CRÍTICA DE LA RAZÓN CÍNICA

De la naturaleza de las cosas

Por Rael Salvador
viernes, 23 de noviembre de 2018 · 00:00

Lo viejo que no se conoce será siempre nuevo


En el amplio botiquín de las sorpresas, la más de las veces dar a conocer algo es “combinar lo útil con lo dulce, de la misma manera que un médico mezcla su miel en las agrias medicinas que administra”.

Releyendo apuntes en mis cuadernos de notas, me llama de sobremanera la atención esta magnífica transcripción que hace tiempo realicé de la edición latina “De rerum natura” (De la naturaleza de las cosas, poema filosófico), la obra fundamental de Tito Lucrecio Caro (99 a.C.-55 d.C), pensador y poeta romano que, gracias a su natural lucidez filosófica, hace de las cosas ordinarias una veta de reflexiones que bien deberían apuntarse como prioridades en el ciego desorden moral de nuestras tareas diarias.

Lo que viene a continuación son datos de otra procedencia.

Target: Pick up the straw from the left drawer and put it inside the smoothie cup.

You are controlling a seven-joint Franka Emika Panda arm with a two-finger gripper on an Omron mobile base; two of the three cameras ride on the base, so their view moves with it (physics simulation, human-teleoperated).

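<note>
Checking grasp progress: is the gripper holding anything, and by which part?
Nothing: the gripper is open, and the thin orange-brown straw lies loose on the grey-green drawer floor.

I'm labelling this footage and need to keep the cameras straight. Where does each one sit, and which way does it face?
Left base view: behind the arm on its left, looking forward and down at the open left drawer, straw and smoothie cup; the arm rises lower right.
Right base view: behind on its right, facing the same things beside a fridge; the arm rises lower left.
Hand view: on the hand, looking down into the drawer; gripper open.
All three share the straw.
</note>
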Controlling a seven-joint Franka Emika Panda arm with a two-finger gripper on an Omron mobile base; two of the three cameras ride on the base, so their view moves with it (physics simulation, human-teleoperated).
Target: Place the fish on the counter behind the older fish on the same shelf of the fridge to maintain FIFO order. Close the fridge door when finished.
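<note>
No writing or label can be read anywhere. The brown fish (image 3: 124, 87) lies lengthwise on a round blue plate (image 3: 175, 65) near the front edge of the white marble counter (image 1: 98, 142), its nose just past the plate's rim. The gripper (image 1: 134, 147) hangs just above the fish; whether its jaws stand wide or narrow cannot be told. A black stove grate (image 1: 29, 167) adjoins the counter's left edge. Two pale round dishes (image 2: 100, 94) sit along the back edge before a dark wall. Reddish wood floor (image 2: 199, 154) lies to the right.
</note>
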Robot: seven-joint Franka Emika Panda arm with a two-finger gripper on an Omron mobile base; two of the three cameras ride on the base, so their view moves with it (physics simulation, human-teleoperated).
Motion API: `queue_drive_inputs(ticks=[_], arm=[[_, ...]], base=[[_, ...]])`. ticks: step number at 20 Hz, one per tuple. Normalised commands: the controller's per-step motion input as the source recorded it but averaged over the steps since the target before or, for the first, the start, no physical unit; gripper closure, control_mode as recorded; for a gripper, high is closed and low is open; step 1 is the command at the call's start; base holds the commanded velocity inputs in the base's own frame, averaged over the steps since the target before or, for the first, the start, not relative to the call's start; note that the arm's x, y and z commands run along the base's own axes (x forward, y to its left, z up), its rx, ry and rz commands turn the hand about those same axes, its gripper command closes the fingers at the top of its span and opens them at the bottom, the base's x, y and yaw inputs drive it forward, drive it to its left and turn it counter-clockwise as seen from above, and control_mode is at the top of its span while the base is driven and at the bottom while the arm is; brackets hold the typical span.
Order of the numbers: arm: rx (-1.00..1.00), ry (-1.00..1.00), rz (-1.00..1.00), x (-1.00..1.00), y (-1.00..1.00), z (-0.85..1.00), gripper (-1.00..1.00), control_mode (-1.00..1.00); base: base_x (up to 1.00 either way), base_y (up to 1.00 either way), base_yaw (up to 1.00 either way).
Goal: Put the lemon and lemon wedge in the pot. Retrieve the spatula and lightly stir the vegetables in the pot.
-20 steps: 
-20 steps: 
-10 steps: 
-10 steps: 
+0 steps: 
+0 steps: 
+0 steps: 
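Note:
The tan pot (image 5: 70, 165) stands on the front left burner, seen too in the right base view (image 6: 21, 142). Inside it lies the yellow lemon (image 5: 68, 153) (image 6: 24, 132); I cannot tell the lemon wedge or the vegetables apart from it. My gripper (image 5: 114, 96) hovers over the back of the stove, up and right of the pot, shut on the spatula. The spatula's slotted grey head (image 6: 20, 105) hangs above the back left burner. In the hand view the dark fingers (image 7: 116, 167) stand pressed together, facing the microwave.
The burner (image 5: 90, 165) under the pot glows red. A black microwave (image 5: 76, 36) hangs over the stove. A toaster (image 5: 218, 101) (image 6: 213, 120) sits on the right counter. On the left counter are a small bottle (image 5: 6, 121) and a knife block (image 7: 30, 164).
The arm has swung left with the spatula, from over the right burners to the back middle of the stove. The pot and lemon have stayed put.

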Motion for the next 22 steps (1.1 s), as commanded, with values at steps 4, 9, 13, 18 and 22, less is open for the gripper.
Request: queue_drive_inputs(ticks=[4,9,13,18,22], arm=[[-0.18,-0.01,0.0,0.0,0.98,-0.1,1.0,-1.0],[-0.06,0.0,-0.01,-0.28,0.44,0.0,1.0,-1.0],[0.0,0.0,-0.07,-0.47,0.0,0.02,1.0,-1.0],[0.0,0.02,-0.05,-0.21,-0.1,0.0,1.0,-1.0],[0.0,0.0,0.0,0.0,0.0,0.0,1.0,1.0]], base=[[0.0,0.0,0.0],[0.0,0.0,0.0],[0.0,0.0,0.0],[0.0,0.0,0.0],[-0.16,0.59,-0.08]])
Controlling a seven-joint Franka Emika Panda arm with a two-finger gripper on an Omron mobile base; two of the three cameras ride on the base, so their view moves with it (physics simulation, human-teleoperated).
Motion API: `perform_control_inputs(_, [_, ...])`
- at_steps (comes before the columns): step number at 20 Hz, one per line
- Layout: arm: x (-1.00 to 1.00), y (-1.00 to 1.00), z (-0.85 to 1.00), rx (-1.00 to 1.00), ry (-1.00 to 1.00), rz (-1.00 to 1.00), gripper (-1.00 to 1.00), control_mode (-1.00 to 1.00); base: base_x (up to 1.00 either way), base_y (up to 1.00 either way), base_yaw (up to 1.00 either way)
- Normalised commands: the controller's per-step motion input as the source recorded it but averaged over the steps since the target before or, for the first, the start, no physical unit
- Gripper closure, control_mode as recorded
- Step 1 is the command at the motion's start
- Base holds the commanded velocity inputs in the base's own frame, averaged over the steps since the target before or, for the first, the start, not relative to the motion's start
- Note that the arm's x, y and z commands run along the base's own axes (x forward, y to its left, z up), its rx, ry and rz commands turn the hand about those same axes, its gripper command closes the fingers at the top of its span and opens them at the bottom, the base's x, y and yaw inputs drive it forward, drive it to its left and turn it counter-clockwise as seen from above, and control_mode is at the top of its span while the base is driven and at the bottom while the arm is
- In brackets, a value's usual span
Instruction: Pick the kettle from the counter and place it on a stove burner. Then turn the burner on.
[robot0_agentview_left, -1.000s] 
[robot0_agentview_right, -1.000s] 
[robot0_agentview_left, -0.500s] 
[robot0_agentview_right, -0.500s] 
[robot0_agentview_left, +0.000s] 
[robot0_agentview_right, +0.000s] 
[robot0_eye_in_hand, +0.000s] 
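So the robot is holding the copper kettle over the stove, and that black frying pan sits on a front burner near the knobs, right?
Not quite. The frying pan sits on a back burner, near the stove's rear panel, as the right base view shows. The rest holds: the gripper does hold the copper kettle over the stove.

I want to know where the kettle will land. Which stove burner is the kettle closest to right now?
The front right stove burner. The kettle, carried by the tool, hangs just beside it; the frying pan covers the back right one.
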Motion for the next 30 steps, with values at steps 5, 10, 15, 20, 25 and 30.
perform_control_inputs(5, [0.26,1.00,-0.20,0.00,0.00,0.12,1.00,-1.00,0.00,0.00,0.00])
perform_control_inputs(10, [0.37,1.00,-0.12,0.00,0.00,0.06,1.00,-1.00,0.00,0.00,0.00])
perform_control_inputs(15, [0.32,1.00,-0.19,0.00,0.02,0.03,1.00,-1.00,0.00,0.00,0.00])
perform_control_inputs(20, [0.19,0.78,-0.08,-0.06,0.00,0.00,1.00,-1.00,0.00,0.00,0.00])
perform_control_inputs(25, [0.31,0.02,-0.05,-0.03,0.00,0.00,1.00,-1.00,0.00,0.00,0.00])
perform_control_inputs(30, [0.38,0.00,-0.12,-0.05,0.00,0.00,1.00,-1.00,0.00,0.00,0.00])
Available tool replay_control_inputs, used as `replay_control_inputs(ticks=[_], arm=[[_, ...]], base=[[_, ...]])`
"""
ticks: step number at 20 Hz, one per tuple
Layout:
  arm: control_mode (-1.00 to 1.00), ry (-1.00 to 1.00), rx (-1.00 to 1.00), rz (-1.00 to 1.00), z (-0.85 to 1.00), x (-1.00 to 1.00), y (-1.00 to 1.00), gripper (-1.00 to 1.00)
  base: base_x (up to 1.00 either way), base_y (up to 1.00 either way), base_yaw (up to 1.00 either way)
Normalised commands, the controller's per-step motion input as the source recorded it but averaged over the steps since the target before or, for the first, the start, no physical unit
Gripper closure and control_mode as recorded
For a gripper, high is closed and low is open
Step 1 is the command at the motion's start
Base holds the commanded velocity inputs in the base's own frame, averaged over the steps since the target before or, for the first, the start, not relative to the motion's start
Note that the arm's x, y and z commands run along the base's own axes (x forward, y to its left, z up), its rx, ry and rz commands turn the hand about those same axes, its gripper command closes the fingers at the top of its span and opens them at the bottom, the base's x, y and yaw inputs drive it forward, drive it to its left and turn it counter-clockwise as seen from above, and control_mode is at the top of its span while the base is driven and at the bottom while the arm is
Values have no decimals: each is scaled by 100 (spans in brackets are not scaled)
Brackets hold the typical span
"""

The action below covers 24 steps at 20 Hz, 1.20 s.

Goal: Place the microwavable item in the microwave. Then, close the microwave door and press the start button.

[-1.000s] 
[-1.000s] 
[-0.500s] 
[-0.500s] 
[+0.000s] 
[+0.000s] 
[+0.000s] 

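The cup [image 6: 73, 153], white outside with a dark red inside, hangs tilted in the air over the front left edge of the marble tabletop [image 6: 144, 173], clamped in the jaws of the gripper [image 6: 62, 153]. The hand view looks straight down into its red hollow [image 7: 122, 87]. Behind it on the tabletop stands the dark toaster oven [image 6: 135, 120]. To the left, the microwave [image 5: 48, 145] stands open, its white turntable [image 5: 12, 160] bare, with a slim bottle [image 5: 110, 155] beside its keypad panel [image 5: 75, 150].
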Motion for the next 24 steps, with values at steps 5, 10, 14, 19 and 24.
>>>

Lucrecio estima la existencia de la manera siguiente: “Cuando supieron servirse de las chozas, de las pieles de los animales y del fuego, cuando las mujeres, a través del vínculo del matrimonio, llegó a ser propiedad de un sólo esposo y vieron aumentar la descendencia nacida de su sangre, entonces el género humano comenzó a perder poco a poco su rudeza (…). Venus los privó de su vigor y los niños, por medio de sus caricias, no tuvieron dificultad en ablandar la natural ferocidad de sus padres. Entonces también la amistad comenzó a anudar sus vínculos entre vecinos, deseosos de evitarse toda violencia mutua: se apoyaron los unos a los otros, y los niños y las mujeres dieron a entender confusamente a través de la voz y del gesto que era justo que todos tuvieran piedad de los débiles”.

Me pregunto, ¿qué tanto llevamos de nuestro pasado en la cada vez más reciclada “novedad” de nuestros actos? ¿Poseemos cualidades de reflexión innata para que la filosofía se manifieste propositivamente ante el orden natural de las cosas?

¿El mundo que nos cerca con su irregular manifestación de seres y enseres es una franca invitación a desentrañarlo?

Ante la historia de las ideas, la tecnología presente ha revolucionado la visión que, a lo largo de los siglos, teníamos de la realidad, lo que no quiere decir que hemos avanzado en los dominios personales del conocimiento y la sabiduría.

Shelley, Keat y Walt Whitman, dignos representantes de un ateísmo sano y natural, fresco como un vaso de sábila, sexo y piña, que es la más clara herencia ancestral que posemos del epicuerismo lucreciano en tiempos en que la poesía y la filosofía participan encarecidamente en el debate de la posmodernidad.

Dirá al respecto Pascal Quignard: «Gorgias, Kong-suen, Long, Lucretius, Damaskious son los grandes textos del pensamiento “acabado”. Cuando Lucrecio desarrolla “La naturaleza de las cosas” de Epicuro, poco a poco llega a la ausencia de la naturaleza, a la ausencia de las cosas y a la peste de Atenas.

Destrucción y abstracción son al respecto sinónimos». (Pequeños Tratados I, pág. 183).

Quizá sólo nos hemos servido de ello, la más de las veces irresponsable y cínicamente.

Observando siempre la vasta revelación de su innegable utilidad, los escritos de la antigüedad -como este indistinto y caro fragmento de Lucrecio-, nos ayudan a comprender en plenitud que los seres humanos somos generadores de circunstancias y no sólo víctimas que se dejan atrapar por ellas.

Si lo sabe, muy bien.
Sobre todo, porque ir a conocer lo conocido es como la equivocación de conquistar lo conquistado.